Pacific Heritage: Cook Islander
Currently Studying: Bachelor of Medicine and Bachelor of Surgery
Kia Orana my name is Bridie :)
I have Cook Island heritage on my Mother’s side. My great grandmother grew up in Rarotonga, but was sent to boarding school in Auckland. Our family lives now lives in New Zealand, but we have strong connections with Raro and visit fairly often.
My favourite thing about medicine is connecting with people about their journeys and being in the privileged and private space of their health, as well as learning from the wide range of healthcare workers that help them to live their lives healthier and happier. I also enjoy learning about the science of how the body works in health and disease, and all the broad influences on an individual’s and population’s health.
2019 will be my 5th year of medical school. I entered medicine through the Health Sciences First Year course in Dunedin, then continued my studies there for two more years. I was part of the POPO (Pacific Orientation Programme in Otago) programme in my first year of study. As well as being a warm and welcoming experience, this provided weekly tutorials and mentoring which were hugely helpful in keeping me motivated and on track. Because I found this programme so helpful, I decided to be a mentor for first year Pacific students when I was in my 3rd year. In 4th year the class divides between Dunedin, Christchurch and Wellington hospitals. I chose to be in Wellington, to be closer to my family, who live in Muriwai Beach in West Auckland.

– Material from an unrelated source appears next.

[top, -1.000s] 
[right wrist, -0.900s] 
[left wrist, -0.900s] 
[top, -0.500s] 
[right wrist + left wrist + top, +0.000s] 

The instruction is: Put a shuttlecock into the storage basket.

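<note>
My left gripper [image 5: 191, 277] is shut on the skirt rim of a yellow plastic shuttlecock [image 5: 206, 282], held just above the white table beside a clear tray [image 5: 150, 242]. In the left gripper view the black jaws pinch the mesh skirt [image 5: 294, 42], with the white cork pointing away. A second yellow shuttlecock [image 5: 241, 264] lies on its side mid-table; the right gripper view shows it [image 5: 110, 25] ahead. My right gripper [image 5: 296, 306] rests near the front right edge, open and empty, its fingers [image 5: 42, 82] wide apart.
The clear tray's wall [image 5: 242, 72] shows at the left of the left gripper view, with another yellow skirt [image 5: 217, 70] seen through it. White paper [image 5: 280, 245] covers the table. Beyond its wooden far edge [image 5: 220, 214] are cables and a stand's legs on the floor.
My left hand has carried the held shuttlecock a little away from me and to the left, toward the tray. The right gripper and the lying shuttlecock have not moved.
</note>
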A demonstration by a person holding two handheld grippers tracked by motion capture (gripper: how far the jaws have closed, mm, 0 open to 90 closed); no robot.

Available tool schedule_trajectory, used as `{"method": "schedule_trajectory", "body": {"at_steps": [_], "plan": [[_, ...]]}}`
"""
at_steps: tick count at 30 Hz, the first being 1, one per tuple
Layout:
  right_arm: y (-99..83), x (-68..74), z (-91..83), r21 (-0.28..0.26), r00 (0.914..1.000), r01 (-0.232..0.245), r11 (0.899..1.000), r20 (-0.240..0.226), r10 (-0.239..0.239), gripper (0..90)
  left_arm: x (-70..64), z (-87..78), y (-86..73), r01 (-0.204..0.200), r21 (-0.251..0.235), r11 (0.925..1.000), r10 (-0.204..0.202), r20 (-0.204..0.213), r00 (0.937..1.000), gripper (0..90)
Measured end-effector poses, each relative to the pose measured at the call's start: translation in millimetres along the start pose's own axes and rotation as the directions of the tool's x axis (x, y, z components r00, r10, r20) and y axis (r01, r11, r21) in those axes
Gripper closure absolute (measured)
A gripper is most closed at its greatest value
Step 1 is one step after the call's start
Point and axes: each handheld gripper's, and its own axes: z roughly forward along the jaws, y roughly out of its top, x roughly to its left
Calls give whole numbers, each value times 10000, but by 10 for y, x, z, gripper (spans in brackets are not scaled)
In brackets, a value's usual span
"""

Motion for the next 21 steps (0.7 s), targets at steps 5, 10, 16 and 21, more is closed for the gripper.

I think it was a combination of people, enjoyment of science at high school and a particular TV show that steered me toward medicine. My Grandma is a doctor and is definitely an inspiration to me. She is kind, smart, independent and still working as a radiologist at 80! My parents never pushed me in any particular direction when it came to ‘what to do with life’, but were always hugely supportive of whatever I wanted to do. I had a Chemistry teacher that once told me ‘don’t even bother trying to get in to medical school’ and I think that gave me the final nudge to definitely try and get in to medical school.
Advice I have learned so far would be that it is okay to let people support and help you. There is no way I would have made it this far if it wasn’t for my completely wonderful friends and family. It is also important to appreciate the chance of getting to study. I personally find that it is really easy to get caught up in the hype of complaining about how busy you are, how much you have to study, how tired you are etc, and forget what a huge privilege it is to have the opportunity for this kind of education. My perspective instantly shifts when I remember that, and is definitely something I need to think about more often!